Walker Morris defends Court of Appeal case on collective enfranchisement

Walker Morris insolvency lawyers have successfully defended a major Court of Appeal case for its clients, the joint administrators of Vowden Investments, which determines the way real estate is valued on collective enfranchisement.

The case involved the administration of Vowden Investments, a London-based property developer, and provided clarification on the interpretation of a complex area of law specifically in relation to the way properties are valued under the statutory collective enfranchisement regime.

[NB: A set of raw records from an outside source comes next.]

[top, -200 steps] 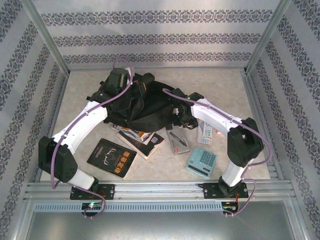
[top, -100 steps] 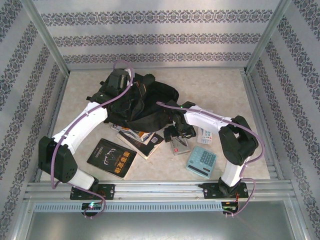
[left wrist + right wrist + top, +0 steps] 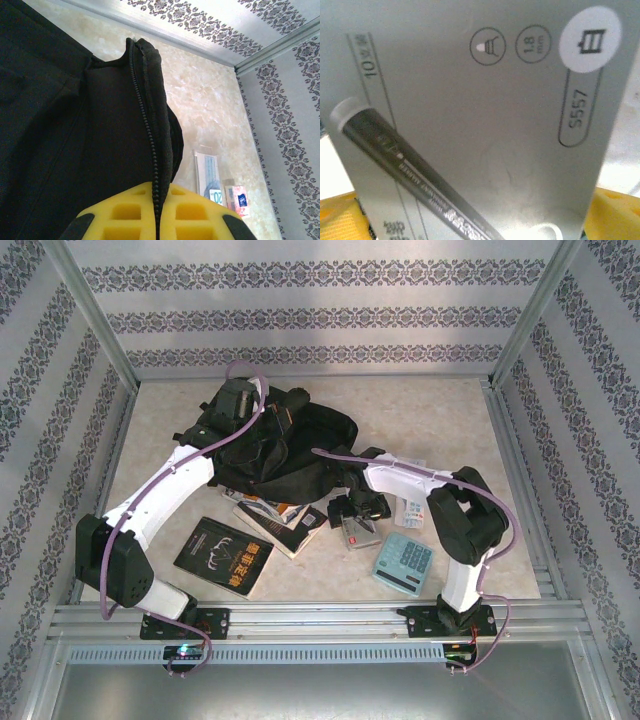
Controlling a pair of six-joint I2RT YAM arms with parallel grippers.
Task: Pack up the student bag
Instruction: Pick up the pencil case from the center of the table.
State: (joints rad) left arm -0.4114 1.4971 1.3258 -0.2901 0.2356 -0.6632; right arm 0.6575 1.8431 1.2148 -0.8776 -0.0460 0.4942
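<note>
— Progress on packing the student bag (image 3: 290, 445)?
— Barely begun, judging by the spread. Slumped black and soft right at the left fingers (image 3: 125, 217), with its zipper edge pinched tight between them and one lip of the opening held up. Contents hidden.
— And at the right fingers (image 3: 617, 217)?
— Spread wide, straddling a grey pen box (image 3: 480, 125) on the bench (image 3: 440, 410). Cannot tell about actual contact with the box. Probably first in line to go in.
— Left to pack?
— Plenty, by the look of it. Just nearer than the right fingers, a pale blue calculator (image 3: 403, 563). Just to their right, a white-and-blue packet (image 3: 411, 508). To their left, a loose stack of books (image 3: 283, 517) tucked partly under the bag, then a black-covered book (image 3: 223, 556) well apart from both pairs of fingers. All out in the open, none bagged.
— Bench itself?
— Pale beige, marbled, flat and smooth-looking. Bounded at the near edge by a metal rail (image 3: 320, 620), with both arm bases bolted there.
— Room?
— Boxed in on three sides by walls (image 3: 320, 315) papered in grey-and-white ornamental stripes, framed by aluminium posts (image 3: 100, 330) at the corners. Bright, even light, no hard shadows.
</note>
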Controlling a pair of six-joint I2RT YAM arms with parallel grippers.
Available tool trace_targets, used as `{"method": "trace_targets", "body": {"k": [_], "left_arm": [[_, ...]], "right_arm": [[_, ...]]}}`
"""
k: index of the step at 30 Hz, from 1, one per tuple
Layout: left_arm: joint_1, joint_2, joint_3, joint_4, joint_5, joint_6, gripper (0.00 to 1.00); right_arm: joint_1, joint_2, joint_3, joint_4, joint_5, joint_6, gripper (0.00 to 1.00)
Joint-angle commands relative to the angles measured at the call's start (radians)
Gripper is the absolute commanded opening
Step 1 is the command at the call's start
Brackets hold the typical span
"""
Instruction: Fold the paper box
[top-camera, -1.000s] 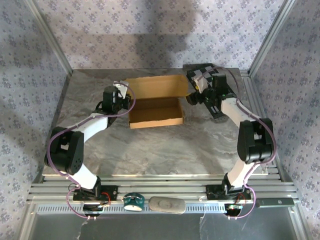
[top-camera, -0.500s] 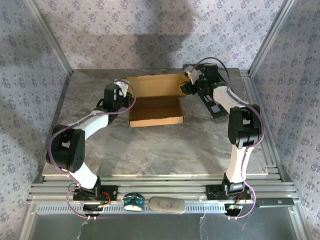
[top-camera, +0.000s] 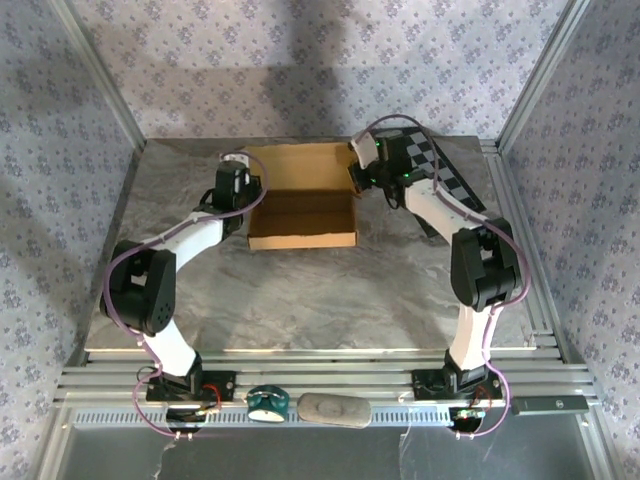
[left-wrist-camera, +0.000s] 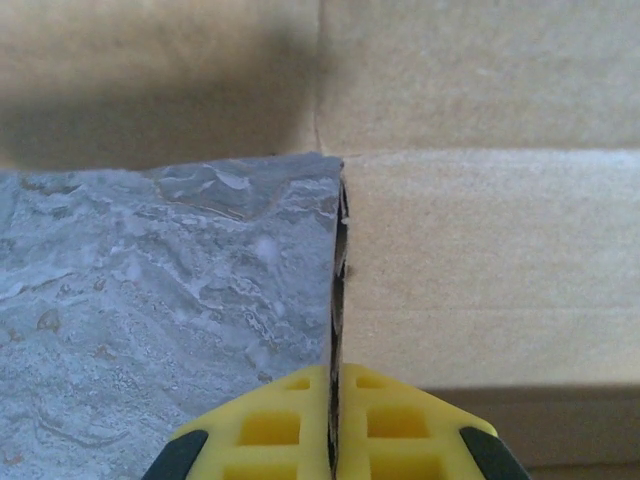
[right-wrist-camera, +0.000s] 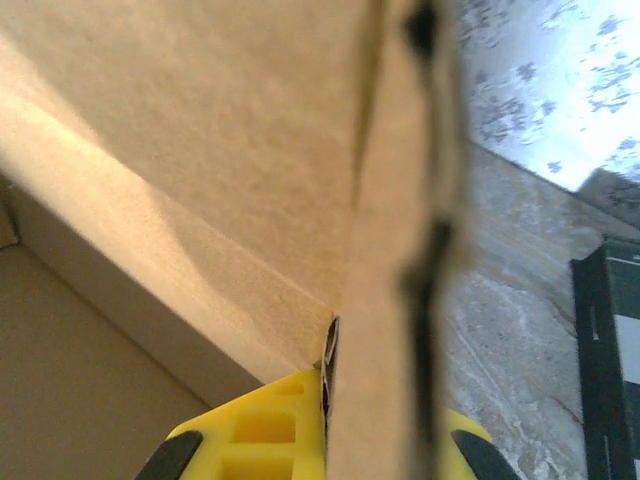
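Note:
The paper box (top-camera: 300, 215) is a shallow brown cardboard tray at the back middle of the table, its lid standing up behind it. My left gripper (top-camera: 243, 192) is at the box's left wall. In the left wrist view its yellow fingers (left-wrist-camera: 270, 430) are shut on the thin edge of the cardboard (left-wrist-camera: 480, 260). My right gripper (top-camera: 357, 175) is at the box's back right corner. In the right wrist view it is shut (right-wrist-camera: 325, 430) on a cardboard edge (right-wrist-camera: 200, 150), and a blurred flap hides most of its right finger.
A black-and-grey checkerboard panel (top-camera: 440, 180) lies on the marble table just right of the box, its corner also in the right wrist view (right-wrist-camera: 610, 340). A teal object (top-camera: 268, 402) and a grey oblong (top-camera: 334, 409) sit on the front rail.
My right gripper swung left from over the checkerboard panel to the box's right side and closed on the cardboard. The box shifted a little left and back, with the left gripper still holding it.

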Motion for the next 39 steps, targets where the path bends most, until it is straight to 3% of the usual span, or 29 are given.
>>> {"method": "trace_targets", "body": {"k": [1, 9, 19, 32, 39], "left_arm": [[-0.03, 0.019, 0.06, 0.012, 0.006, -0.128, 0.0], [-0.027, 0.021, 0.055, 0.051, 0.019, -0.157, 0.0], [-0.025, -0.016, -0.089, 0.168, 0.039, -0.233, 0.0], [-0.029, -0.075, -0.233, 0.262, 0.089, -0.258, 0.03], [-0.03, -0.116, -0.266, 0.192, 0.135, -0.317, 0.18]], "right_arm": [[0.054, -0.001, 0.031, 0.054, 0.199, 0.173, 0.0], [0.098, 0.051, 0.023, 0.231, 0.31, 0.328, 0.0], [0.146, -0.005, -0.283, 0.609, 0.383, 0.428, 0.0], [0.164, -0.068, -0.481, 0.715, 0.394, 0.429, 0.0], [0.188, -0.125, -0.54, 0.692, 0.4, 0.342, 0.0]]}}
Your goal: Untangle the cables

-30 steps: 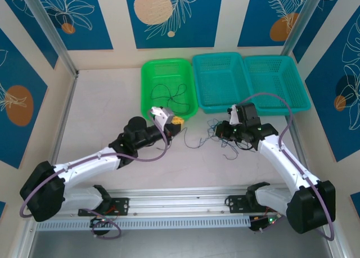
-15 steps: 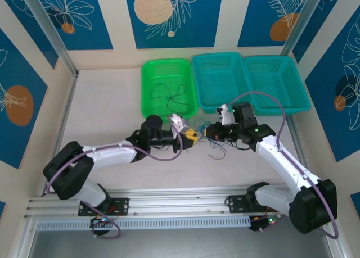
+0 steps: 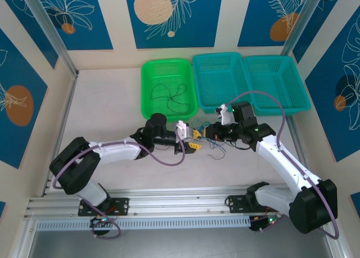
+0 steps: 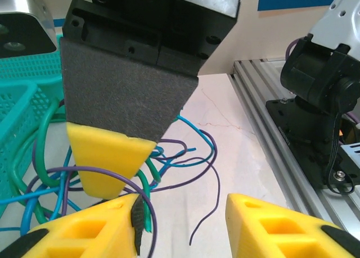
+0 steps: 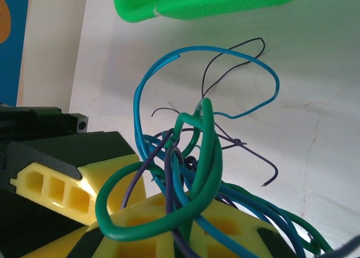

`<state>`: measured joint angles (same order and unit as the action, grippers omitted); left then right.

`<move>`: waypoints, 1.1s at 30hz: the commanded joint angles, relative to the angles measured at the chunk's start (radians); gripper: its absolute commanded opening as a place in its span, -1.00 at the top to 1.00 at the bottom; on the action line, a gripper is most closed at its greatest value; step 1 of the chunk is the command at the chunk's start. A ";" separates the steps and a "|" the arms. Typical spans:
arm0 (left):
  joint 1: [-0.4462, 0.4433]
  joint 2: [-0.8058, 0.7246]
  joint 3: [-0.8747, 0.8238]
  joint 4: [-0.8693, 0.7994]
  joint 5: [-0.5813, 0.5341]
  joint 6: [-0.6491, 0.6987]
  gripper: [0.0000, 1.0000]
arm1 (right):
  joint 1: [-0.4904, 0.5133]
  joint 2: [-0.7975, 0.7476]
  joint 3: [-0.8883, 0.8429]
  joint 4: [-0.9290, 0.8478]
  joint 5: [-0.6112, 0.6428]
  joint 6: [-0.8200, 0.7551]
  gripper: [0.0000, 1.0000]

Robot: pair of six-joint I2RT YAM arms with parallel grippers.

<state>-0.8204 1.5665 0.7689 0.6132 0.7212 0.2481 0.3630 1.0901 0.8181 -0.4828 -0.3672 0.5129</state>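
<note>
The cables [image 3: 215,144] are a curly knot of green, teal-blue, purple and dark strands just off the green basket's [image 3: 143,89] near right corner. They are partly lifted, with loose ends trailing onto the surface [image 3: 112,112], and here's why: the right tool [image 3: 209,132] has them. Its yellow pads look pinched together on the bundle, and in the right wrist view a thick green loop and several blue strands drape over them. It reads as the anchor, holding the knot up and steady so single strands hang free enough to pick at. Coming straight at it, also just off that near right corner of the basket, is the left tool [image 4: 183,204], spread wide with nothing between its pads. In its own wrist view a purple loop crosses right over the tip of one finger [image 4: 79,232], with green and teal strands bunched just behind. My read: it is lining up to take one strand and draw it out against the right tool's hold. Inside the green basket a lone black strand [image 3: 169,94] lies on its own, which suggests freed strands get dropped there. The two teal baskets [image 3: 198,84] to the green basket's right hold nothing I can make out. The danger now is those crossings. These strands are so thin and so close together that closing here could catch two colours at once, or hook that purple loop and drag the whole knot along.
</note>
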 commanded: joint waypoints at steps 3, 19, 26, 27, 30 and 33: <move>-0.006 0.064 0.047 0.057 0.012 0.019 0.15 | 0.021 0.002 0.041 -0.008 -0.022 0.008 1.00; -0.006 0.052 0.035 0.195 -0.099 -0.167 0.58 | 0.033 0.035 0.018 0.001 0.030 0.000 1.00; -0.011 0.113 0.074 0.234 -0.149 -0.254 0.79 | 0.042 0.047 0.028 0.008 0.043 0.003 1.00; -0.011 0.115 0.069 0.247 -0.163 -0.263 0.89 | 0.040 0.044 0.029 0.004 0.051 -0.001 1.00; -0.011 0.102 0.058 0.254 -0.209 -0.287 1.00 | 0.040 0.036 0.011 -0.007 0.132 -0.008 1.00; -0.012 0.056 0.050 0.207 -0.263 -0.308 1.00 | 0.026 0.021 -0.040 -0.007 0.313 0.027 0.96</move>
<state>-0.8288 1.6764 0.7956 0.7513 0.5396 -0.0216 0.3859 1.1278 0.8185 -0.4488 -0.1875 0.5194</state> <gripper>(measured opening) 0.045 0.087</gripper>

Vowden owned a number of residential properties in central London. When Vowden was placed in administration by its major creditor, the administrators were faced with a claim for collective enfranchisement in relation to a four-storey townhouse in central London that was divided into three self-contained flats. Vowden held a 125-year lease of the top-floor flat.

The tenants of the other two flats, via nominee company Cravecrest, exercised their right to acquire the freehold interest of the building, which included the acquisition of any intermediary leases. Due to the structure of the leases, Vowden’s lease was an overriding interest that was also capable of being acquired. It was the valuation of these intermediary leases (including Vowden’s leasehold interest) that was in dispute.

The Court of Appeal was asked to determine whether the potential increase in value (agreed to be £2m) by reinstating the property as a single home, and the potential to develop the roof space as a fourth floor, should be reflected in the price being paid to Vowden. Cravecrest said that it should not and that the valuation be reduced accordingly. Vowden, together with the other respondent, argued that it should be included.

Timothy Dutton QC, instructed by Walker Morris, successfully argued that the interpretation of the relevant statute does allow Vowden to benefit from the ‘development value’. This resulted in a final valuation of £6.85m of which £3.15m will be payable to the administrators of Vowden, a gain for the administrators in the region of £1m. Cravecrest has applied for permission to appeal to the Supreme Court.